··· AVAILABLE DATA ···

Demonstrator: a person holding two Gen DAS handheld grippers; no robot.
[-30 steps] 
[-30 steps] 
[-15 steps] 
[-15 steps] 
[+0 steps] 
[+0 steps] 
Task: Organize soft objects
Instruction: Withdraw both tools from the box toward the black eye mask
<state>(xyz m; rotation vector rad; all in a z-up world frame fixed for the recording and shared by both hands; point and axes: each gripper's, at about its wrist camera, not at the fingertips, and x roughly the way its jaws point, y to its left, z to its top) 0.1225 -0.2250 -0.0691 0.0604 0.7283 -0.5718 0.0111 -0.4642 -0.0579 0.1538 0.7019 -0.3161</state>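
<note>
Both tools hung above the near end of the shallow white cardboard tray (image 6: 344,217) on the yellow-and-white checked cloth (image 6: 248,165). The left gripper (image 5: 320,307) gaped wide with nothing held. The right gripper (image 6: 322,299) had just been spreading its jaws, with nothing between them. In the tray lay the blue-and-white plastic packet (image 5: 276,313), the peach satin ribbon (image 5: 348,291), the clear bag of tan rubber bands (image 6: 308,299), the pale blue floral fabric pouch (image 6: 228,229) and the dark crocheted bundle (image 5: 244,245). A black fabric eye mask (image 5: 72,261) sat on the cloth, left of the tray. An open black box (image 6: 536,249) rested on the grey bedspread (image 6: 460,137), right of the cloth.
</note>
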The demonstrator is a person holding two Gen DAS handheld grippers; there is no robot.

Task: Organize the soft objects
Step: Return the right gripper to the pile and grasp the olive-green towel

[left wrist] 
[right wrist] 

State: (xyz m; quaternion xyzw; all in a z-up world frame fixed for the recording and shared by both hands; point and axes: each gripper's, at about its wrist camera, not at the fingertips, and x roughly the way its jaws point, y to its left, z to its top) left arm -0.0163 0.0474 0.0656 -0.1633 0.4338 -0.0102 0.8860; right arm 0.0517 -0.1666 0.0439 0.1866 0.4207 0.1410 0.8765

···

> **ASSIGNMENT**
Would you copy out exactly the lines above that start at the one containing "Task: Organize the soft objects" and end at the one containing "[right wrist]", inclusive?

> **REPLY**
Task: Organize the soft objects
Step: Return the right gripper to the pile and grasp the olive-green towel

[left wrist] 
[right wrist] 

No additional output is expected.